[Recorded information — start]
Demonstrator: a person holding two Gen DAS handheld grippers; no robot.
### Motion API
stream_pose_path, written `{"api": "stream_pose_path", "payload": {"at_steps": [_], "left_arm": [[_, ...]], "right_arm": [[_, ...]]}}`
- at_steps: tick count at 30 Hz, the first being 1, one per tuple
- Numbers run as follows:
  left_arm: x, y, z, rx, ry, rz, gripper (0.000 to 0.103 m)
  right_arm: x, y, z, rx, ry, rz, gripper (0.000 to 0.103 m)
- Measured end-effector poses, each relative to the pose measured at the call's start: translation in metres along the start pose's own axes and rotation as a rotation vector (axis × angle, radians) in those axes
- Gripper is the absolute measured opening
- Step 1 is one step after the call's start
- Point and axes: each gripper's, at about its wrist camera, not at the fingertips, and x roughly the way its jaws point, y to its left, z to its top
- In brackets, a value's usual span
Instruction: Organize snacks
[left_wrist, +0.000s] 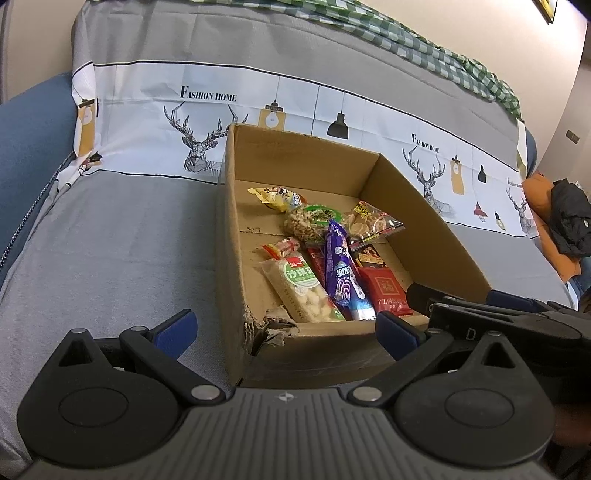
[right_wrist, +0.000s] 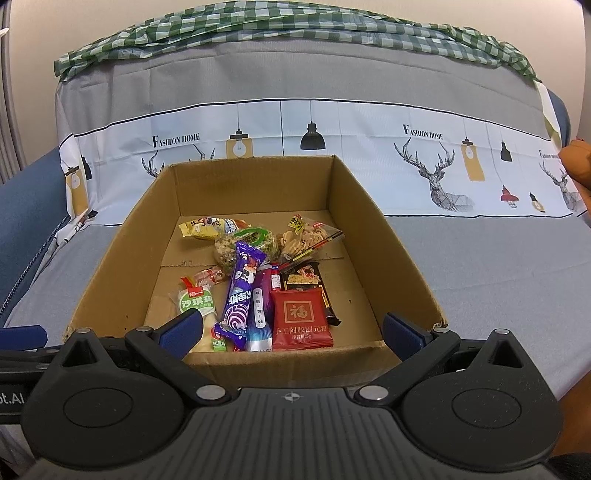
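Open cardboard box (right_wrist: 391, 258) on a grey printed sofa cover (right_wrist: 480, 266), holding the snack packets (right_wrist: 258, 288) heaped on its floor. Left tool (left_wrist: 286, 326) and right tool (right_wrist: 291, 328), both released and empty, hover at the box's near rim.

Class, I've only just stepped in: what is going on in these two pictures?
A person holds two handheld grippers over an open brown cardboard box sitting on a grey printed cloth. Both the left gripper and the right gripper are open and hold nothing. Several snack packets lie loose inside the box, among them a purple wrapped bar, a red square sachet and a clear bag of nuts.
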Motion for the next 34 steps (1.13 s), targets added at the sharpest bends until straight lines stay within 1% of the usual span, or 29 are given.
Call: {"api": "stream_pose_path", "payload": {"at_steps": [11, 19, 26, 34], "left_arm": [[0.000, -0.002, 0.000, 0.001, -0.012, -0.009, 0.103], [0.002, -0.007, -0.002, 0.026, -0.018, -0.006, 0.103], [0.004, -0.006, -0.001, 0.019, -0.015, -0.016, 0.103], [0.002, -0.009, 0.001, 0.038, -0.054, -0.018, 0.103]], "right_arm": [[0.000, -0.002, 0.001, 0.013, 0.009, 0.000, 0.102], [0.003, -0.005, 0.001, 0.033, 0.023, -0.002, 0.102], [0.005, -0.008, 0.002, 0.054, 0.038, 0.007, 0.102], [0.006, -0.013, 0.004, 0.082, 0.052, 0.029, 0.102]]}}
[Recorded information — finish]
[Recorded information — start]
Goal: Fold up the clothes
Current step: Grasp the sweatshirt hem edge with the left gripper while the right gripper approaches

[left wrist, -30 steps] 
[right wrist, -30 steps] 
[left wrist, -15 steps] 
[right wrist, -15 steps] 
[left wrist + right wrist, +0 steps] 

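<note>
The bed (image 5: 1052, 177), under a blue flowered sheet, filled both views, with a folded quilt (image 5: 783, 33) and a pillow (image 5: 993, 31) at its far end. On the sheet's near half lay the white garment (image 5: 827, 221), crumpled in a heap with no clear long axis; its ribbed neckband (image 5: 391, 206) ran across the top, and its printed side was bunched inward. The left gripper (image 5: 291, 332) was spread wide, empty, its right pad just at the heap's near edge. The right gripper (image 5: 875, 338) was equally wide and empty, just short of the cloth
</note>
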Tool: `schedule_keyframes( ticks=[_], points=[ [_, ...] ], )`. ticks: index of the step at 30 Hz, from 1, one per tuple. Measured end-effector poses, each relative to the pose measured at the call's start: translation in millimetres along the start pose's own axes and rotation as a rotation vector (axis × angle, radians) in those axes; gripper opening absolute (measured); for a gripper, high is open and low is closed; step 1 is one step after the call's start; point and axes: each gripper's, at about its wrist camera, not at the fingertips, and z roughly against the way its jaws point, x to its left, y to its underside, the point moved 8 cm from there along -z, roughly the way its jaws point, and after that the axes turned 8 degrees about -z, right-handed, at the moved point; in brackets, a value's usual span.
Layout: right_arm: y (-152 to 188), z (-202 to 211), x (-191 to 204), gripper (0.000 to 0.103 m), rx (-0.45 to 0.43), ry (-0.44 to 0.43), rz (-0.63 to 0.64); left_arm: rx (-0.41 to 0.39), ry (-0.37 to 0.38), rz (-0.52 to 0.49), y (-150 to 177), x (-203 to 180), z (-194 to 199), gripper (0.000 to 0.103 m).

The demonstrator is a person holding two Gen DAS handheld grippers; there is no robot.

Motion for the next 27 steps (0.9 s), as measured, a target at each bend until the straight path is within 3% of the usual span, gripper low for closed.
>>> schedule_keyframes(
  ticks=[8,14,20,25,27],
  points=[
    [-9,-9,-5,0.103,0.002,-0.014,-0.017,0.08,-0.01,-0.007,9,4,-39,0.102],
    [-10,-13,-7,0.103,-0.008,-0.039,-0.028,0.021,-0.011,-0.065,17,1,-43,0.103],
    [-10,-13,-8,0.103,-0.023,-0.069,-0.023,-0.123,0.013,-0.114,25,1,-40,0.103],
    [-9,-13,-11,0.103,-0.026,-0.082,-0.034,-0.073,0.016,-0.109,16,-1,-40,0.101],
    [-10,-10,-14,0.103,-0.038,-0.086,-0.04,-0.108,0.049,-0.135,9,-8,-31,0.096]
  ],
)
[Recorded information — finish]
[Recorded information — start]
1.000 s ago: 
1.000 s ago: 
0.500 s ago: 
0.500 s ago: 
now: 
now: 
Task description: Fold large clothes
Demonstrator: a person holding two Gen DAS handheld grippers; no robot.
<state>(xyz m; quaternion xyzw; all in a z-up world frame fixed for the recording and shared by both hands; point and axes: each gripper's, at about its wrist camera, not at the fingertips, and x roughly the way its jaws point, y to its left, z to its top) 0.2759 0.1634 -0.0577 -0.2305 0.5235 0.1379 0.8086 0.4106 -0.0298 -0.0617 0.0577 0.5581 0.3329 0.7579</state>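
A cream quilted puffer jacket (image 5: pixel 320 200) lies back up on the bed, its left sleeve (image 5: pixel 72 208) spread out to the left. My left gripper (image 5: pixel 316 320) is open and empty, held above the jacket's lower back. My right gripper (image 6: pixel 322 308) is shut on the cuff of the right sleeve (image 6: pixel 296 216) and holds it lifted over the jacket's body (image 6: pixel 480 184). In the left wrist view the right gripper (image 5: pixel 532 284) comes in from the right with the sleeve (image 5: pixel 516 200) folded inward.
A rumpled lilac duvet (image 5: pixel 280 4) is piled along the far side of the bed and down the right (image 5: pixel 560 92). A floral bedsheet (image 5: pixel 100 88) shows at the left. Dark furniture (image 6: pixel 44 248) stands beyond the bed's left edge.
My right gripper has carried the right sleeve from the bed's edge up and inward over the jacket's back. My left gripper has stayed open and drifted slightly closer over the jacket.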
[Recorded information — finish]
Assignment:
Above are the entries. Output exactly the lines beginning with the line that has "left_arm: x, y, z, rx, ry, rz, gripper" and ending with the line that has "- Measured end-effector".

Answer space:
  left_arm: x, y, z, rx, ry, rz, gripper (0.000 to 0.103 m)
  right_arm: x, y, z, rx, ry, rz, gripper (0.000 to 0.103 m)
- Measured end-effector poses, each relative to the pose measured at the call's start: translation in metres along the start pose's own axes and rotation as a rotation vector (axis × angle, radians) in those axes

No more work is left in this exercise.